:: DATA FOR THIS TASK ::

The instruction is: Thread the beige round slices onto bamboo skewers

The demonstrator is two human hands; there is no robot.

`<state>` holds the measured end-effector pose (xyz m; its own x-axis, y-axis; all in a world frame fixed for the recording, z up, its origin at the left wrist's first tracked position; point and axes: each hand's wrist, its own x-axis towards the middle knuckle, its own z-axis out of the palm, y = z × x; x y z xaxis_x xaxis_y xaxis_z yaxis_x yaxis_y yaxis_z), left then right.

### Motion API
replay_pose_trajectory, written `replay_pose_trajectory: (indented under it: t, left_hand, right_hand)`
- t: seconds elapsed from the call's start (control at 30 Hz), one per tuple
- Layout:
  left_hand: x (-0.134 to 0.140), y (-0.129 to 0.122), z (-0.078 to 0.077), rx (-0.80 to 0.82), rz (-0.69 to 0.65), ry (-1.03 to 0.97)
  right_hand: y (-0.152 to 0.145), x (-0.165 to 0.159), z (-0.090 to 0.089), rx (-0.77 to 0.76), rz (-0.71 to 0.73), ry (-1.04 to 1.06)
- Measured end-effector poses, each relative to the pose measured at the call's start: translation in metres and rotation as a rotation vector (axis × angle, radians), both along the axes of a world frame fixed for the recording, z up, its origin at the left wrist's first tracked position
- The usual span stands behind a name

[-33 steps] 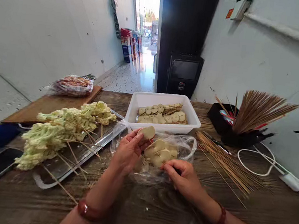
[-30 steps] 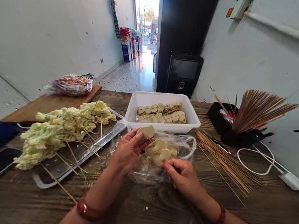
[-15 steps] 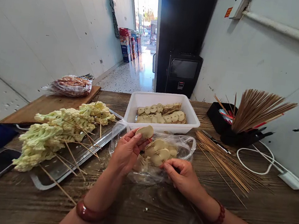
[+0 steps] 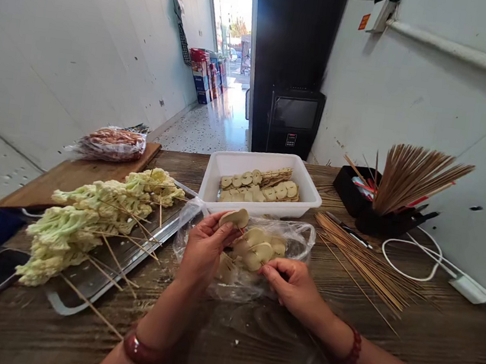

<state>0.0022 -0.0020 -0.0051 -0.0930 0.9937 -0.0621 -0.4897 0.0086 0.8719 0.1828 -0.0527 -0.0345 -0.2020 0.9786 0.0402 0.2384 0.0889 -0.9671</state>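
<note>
Mid-frame: a pale round slice (image 4: 234,218) is held by the left hand (image 4: 208,243); the grip is closed, thumb against fingers, with the slice's edge pinched between them. The slice is tilted, its upper edge raised clear of the fingertips. A thin skewer (image 4: 263,263), mostly hidden, seems to be pinched by the right hand (image 4: 288,280); that grip is also closed, at the fingertips.

Key relation: the slice is set up and to the left of the right grip, well apart from it. The skewer's long axis appears to be slanted from lower right to upper left, towards the left hand. Between the hands, overlapping slices (image 4: 256,249) are seen; whether all are threaded cannot be told. The nearest of these is set just beside the right fingertips.

Beneath: a clear plastic bag (image 4: 304,244), spread on the worktop (image 4: 248,350). Behind it, threaded slices are laid in a white tub (image 4: 261,209). Right of frame: loose sticks (image 4: 361,266) are scattered, with a bundle of sticks (image 4: 417,181) stood beyond. Left of frame: skewered cauliflower (image 4: 101,205) is piled on a metal tray (image 4: 136,262).
</note>
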Motion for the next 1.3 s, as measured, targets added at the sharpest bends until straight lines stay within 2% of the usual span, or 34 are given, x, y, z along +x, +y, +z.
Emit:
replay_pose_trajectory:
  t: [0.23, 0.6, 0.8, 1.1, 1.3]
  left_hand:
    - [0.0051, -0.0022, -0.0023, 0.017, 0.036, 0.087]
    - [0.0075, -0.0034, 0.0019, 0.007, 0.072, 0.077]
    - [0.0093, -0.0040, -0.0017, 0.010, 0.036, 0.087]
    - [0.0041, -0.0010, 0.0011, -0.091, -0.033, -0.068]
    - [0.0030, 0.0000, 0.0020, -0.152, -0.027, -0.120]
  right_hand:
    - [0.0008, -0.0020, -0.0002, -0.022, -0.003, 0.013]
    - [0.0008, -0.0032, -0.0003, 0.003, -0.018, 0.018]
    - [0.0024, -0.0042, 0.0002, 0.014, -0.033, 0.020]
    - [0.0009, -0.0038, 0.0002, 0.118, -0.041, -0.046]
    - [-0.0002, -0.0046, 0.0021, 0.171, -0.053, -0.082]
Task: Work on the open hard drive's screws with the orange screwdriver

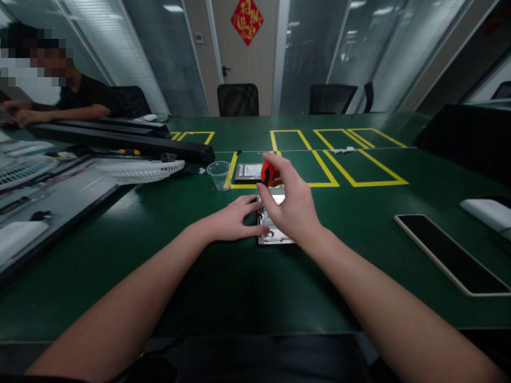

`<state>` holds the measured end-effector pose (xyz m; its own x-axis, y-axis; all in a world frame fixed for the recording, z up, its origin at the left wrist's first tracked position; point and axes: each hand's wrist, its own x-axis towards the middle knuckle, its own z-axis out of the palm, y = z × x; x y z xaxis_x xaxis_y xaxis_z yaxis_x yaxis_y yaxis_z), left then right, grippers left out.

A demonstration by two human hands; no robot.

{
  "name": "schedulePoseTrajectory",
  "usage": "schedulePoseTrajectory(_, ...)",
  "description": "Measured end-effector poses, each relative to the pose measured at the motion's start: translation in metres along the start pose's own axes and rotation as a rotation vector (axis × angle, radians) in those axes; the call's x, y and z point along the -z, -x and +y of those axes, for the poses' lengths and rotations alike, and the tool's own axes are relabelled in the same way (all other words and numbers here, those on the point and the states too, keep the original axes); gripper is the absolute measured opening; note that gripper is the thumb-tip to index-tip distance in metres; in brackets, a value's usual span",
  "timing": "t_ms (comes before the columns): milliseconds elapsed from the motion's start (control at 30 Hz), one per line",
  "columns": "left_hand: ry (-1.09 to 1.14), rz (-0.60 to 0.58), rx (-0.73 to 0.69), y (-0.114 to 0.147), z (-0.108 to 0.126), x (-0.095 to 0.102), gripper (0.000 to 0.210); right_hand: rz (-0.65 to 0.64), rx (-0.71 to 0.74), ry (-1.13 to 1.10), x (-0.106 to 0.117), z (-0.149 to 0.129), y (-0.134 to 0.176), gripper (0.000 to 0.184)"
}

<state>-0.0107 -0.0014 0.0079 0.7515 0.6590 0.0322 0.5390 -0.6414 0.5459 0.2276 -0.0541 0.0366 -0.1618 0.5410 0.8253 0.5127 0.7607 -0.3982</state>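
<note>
A hard drive (275, 234) with a silver top lies flat on the green table, partly covered by my hands. My left hand (235, 219) rests at its left side, fingers apart, the thumb reaching onto the drive's top and a finger at its left edge. Above the drive, my right hand (293, 199) grips a screwdriver with an orange and black handle (267, 171) between thumb and fingers. The handle stands upright; its tip is hidden behind my fingers. Just beyond lies a second hard drive (248, 171) with a white label, inside a yellow tape outline.
A clear plastic cup (220, 175) stands left of the second drive. White fan grilles (141, 170), long black bars (131, 141) and a flat panel (59, 197) fill the left. A phone (451, 252) lies right. A co-worker (80, 96) sits at the far left.
</note>
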Motion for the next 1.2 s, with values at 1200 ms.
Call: schedulePoseTrajectory(1200, 0.021, 0.008, 0.007, 0.0008, 0.0030, -0.0003, 0.098, 0.019, 0.020, 0.021, 0.0036, -0.0005, -0.0001, 0.060)
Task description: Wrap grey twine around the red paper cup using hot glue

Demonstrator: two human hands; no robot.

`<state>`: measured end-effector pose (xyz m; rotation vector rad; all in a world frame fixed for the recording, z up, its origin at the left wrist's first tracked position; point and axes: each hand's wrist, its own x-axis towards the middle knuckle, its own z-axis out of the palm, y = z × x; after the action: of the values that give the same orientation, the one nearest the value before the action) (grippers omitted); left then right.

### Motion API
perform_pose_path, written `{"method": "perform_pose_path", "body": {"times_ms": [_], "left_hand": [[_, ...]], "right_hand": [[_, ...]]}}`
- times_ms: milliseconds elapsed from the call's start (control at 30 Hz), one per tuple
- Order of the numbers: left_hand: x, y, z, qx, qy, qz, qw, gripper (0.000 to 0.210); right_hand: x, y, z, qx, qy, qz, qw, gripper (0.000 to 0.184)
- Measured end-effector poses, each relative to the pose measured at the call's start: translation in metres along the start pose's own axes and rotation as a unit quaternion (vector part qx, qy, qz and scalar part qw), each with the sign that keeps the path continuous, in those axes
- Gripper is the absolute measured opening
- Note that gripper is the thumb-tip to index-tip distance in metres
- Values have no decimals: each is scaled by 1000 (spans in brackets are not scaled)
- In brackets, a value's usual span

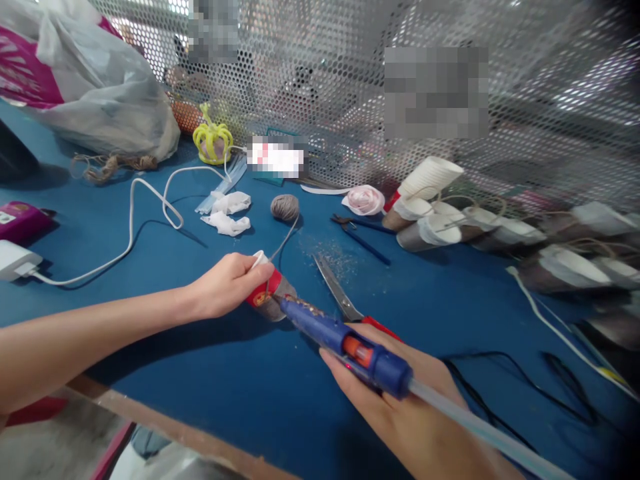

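My left hand [233,283] is closed around a small red paper cup [263,293] that lies tilted, its lower part wrapped in grey-brown yarn. A strand runs from the cup up to a ball of grey yarn [285,207] on the table. In my right hand [395,407] is a blue hot glue gun [330,327], a long clear glue stick [480,427] coming out of its rear. The gun's nozzle meets the wrapped part of the cup; whether they touch I cannot tell. Scissors with red handles [340,293] lie just beyond the gun, partly hidden by my right hand.
Blue-handled pliers [363,240], a pale pink fabric rose [364,200] and several wrapped cups [433,230] lie at the back right. White cloth scraps [227,220], a yellow crown-shaped piece [213,141], a plastic bag [105,100] and a white cable [133,213] occupy the left.
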<state>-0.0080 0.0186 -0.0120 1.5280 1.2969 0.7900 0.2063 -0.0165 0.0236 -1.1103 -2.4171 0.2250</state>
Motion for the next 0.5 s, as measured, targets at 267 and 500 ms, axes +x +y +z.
{"method": "perform_pose_path", "body": {"times_ms": [267,500], "left_hand": [[-1,-4,-3,-19,-25,9,999,45],[-1,-8,-4,-28,-39,5,999,45]], "right_hand": [[1,26,3,-57,34,-11,998,24],[18,19,-1,73,-26,109,991,15]]}}
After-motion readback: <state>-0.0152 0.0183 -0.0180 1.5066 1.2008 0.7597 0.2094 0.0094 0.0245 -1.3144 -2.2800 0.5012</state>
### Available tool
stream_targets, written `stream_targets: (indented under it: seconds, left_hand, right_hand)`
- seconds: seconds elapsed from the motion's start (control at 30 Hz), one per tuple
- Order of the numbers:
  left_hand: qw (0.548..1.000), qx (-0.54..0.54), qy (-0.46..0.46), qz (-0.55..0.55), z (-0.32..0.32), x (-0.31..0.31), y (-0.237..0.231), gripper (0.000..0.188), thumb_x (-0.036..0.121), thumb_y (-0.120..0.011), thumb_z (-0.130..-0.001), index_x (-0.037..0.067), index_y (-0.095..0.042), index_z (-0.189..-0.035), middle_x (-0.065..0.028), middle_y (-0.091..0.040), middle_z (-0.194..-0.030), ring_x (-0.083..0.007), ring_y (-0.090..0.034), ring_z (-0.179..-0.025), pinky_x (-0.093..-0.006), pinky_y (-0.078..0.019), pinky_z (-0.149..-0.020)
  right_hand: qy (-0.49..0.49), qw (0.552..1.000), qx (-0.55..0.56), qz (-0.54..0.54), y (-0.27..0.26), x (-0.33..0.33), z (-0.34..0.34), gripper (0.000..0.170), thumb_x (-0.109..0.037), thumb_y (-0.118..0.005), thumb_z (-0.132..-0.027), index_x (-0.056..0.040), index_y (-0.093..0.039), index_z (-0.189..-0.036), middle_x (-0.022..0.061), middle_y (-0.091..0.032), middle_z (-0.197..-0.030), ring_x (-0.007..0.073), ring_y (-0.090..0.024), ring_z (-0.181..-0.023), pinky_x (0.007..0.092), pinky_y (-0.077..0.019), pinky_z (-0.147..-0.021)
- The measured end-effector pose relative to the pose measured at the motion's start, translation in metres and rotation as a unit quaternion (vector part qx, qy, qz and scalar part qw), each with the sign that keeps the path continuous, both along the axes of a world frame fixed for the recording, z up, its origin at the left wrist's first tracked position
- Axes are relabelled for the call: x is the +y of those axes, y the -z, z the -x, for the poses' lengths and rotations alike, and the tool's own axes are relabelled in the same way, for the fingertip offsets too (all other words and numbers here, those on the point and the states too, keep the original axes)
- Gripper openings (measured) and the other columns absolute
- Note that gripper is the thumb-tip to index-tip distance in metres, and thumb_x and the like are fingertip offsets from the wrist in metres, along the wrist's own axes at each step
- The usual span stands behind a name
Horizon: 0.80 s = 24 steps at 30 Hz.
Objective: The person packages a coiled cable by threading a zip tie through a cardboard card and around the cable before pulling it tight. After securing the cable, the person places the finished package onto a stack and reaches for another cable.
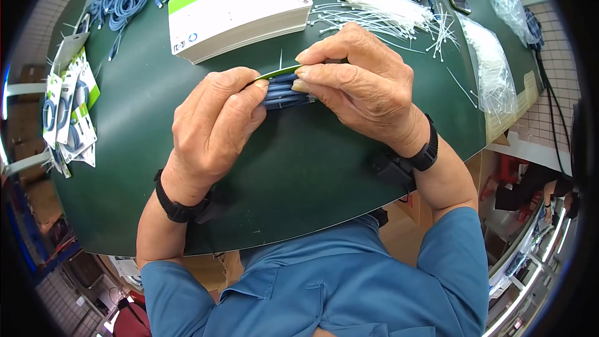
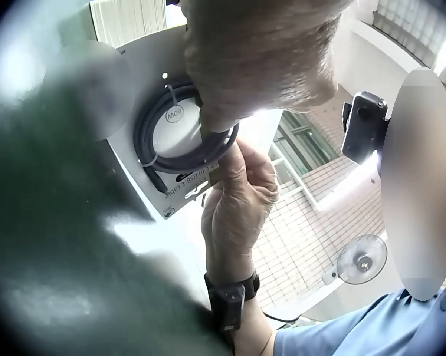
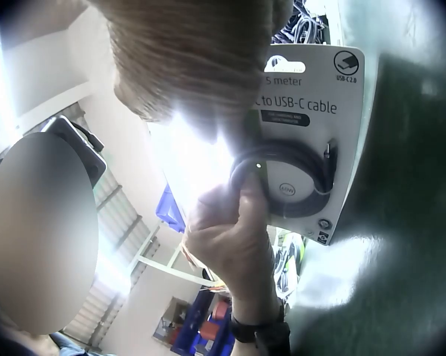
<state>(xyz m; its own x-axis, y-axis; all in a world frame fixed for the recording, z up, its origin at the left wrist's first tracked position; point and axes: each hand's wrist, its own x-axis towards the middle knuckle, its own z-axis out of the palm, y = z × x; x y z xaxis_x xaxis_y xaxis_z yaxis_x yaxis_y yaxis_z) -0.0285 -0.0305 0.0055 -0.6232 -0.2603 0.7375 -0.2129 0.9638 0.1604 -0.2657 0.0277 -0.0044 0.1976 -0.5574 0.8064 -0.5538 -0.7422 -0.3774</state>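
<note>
A coiled dark blue USB-C cable (image 1: 285, 92) lies against a printed backing card (image 3: 345, 100), seen nearly edge-on in the head view. Its green edge faces up, and a white zip tie's tail (image 1: 281, 59) stands up behind it. My left hand (image 1: 215, 118) pinches the left end of card and coil between thumb and fingers. At the other end, my right hand (image 1: 368, 84) pinches them too, its thumb and fingertips along the coil. White ties cross the coil (image 2: 145, 141) in the left wrist view.
Just beyond the hands stands a stack of white-and-green cards (image 1: 240, 15). Loose white zip ties (image 1: 387, 12) and a bag of them (image 1: 490, 65) lie to the right. Carded cables (image 1: 72, 112) are piled at left, with bundled blue cables (image 1: 125, 3) at the back.
</note>
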Motion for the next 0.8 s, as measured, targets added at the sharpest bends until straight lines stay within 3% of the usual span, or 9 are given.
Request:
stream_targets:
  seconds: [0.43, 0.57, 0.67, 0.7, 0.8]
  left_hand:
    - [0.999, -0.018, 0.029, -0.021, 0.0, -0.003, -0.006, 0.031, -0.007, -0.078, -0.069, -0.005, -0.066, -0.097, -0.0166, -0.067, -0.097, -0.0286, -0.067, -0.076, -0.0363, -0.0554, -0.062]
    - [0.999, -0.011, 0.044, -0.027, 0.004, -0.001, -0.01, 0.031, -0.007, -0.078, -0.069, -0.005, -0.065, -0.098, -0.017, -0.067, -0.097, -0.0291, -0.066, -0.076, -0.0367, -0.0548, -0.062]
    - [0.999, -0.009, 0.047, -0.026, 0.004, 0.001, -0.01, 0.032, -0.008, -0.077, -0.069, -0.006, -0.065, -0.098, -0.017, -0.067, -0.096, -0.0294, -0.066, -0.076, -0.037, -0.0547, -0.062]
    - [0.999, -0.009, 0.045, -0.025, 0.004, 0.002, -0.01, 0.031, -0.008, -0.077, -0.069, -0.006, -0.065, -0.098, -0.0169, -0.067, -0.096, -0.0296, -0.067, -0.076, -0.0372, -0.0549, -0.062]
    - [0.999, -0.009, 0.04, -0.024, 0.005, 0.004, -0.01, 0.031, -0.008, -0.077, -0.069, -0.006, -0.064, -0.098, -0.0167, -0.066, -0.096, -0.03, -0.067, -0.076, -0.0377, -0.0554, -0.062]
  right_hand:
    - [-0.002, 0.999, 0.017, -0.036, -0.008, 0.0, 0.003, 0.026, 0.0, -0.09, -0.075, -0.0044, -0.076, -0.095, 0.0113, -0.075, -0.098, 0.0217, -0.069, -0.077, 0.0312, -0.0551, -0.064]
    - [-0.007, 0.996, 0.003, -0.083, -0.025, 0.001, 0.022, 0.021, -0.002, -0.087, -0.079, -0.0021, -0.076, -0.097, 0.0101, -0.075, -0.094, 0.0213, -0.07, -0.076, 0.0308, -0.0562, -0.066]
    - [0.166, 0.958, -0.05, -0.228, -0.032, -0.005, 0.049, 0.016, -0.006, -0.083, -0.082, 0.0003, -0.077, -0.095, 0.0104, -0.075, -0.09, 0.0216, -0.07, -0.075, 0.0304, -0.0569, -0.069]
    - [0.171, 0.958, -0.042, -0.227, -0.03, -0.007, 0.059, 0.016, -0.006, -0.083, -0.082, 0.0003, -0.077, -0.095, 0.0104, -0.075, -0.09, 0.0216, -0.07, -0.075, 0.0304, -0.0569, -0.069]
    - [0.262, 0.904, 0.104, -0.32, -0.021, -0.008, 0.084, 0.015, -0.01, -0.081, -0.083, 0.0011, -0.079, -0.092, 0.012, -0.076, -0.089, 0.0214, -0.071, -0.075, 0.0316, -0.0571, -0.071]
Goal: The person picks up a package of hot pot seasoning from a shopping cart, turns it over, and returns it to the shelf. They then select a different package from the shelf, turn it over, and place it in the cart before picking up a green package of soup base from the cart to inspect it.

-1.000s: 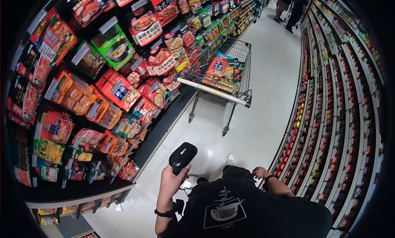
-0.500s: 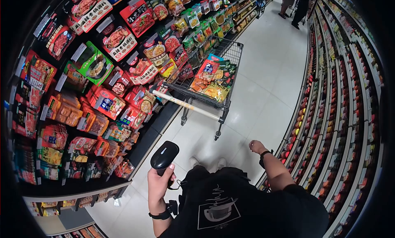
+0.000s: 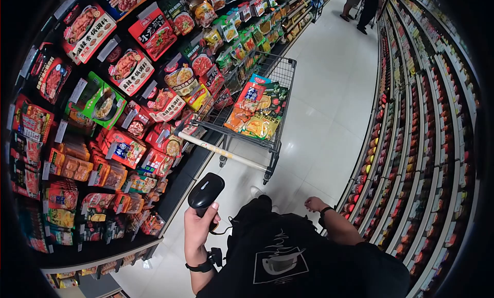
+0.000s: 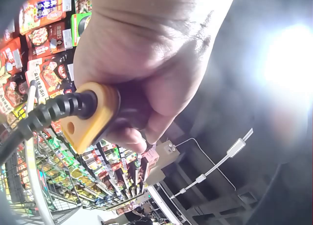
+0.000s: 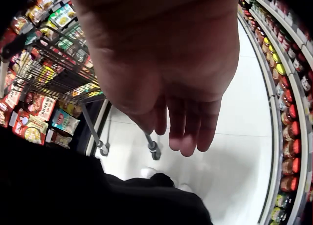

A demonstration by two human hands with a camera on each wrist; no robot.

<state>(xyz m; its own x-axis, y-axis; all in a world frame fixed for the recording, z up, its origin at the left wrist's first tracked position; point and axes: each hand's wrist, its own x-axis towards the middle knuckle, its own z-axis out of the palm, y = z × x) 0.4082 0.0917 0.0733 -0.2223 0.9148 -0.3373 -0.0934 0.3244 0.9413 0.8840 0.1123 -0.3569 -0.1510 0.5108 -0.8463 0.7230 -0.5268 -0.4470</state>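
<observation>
My left hand (image 3: 198, 228) grips a black handheld barcode scanner (image 3: 207, 189) by its handle, thumb along the side and the scanner's head up. In the left wrist view the handle's yellow base (image 4: 103, 105) shows, with a ribbed black cord (image 4: 51, 112) coming out of it. The palm hides most of the handle. Beside my body hangs my right hand (image 3: 314, 204), with nothing in it; its fingers (image 5: 188, 132) point loosely down in the right wrist view. A shopping cart (image 3: 226, 153) stands ahead, apart from both hands, with several food packets (image 3: 257, 110) in it.
Shelves of hanging seasoning packets (image 3: 131, 71) line the left side, close to the cart. Long shelves of jars (image 3: 411, 159) run along the right. Between them a pale tiled floor (image 3: 321, 123) leads to people (image 3: 360, 12) at the far end.
The cart has come nearer and shifted left in the head view. My right hand swung forward, then back somewhat. My feet have changed position; the left hand keeps hold of the scanner.
</observation>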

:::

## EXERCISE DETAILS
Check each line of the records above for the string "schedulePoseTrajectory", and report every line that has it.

## REPLY TO THE TASK
  "name": "schedulePoseTrajectory",
  "usage": "schedulePoseTrajectory(_, ...)",
Call: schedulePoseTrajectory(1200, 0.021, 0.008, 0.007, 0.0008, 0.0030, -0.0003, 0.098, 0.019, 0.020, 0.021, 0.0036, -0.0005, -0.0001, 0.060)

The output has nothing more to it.